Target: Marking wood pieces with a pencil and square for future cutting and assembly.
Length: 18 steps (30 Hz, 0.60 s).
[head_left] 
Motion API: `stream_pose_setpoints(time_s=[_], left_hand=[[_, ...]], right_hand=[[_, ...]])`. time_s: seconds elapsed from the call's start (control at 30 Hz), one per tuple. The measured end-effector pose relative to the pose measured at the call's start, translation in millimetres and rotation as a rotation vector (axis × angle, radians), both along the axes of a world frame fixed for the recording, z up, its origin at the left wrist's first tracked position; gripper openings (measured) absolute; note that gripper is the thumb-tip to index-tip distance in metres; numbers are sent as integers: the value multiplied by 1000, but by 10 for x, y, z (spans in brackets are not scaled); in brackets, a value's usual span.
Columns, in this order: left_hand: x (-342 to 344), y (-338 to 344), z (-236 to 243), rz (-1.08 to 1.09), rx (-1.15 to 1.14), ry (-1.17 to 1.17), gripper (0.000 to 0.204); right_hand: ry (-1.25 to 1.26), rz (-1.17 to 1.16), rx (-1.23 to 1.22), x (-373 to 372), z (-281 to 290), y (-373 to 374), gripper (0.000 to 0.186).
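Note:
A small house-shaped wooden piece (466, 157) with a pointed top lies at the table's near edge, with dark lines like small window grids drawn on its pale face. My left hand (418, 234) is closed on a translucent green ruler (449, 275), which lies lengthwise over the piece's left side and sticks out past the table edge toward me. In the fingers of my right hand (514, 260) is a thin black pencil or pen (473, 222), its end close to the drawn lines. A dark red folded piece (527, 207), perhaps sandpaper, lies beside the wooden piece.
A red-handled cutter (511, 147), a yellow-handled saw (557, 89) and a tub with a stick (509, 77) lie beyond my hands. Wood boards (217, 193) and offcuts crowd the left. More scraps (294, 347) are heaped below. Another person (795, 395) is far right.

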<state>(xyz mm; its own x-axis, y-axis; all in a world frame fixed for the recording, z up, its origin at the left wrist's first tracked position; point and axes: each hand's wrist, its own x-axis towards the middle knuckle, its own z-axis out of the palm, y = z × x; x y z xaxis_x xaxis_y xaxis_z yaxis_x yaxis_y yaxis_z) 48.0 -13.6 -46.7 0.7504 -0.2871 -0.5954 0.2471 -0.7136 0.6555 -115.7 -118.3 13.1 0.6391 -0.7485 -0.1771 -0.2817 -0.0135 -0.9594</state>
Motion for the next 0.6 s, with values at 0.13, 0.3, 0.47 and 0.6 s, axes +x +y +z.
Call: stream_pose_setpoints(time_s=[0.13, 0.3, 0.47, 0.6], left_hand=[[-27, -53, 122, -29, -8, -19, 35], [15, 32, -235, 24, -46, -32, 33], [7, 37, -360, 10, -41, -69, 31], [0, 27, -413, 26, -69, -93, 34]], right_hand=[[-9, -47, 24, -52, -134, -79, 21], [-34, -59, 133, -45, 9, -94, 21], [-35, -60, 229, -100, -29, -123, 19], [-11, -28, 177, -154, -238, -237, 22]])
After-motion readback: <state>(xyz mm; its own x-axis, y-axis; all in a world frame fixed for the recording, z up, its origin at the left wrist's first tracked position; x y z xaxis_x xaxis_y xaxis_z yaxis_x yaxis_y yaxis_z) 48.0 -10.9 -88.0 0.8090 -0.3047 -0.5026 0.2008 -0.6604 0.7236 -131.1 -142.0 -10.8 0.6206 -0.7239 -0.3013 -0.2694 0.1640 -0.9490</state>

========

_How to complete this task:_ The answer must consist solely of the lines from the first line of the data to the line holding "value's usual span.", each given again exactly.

_Written answer:_
Target: Marking wood pieces with a pencil and square for future cutting and assembly.
Length: 18 steps (30 Hz, 0.60 s).
[head_left] 
Motion API: `stream_pose_setpoints(time_s=[_], left_hand=[[_, ...]], right_hand=[[_, ...]])`. time_s: seconds elapsed from the call's start (control at 30 Hz), one per tuple. The measured end-effector pose relative to the pose measured at the call's start, translation in millimetres and rotation as a rotation vector (axis × angle, radians), both along the axes of a world frame fixed for the recording, z up, its origin at the left wrist's first tracked position; gripper openings (measured) absolute; note that gripper is the thumb-tip to index-tip distance in metres; numbers are sent as integers: the value multiplied by 1000, but by 10 for x, y, z (spans in brackets are not scaled); in brackets, a value's usual span.

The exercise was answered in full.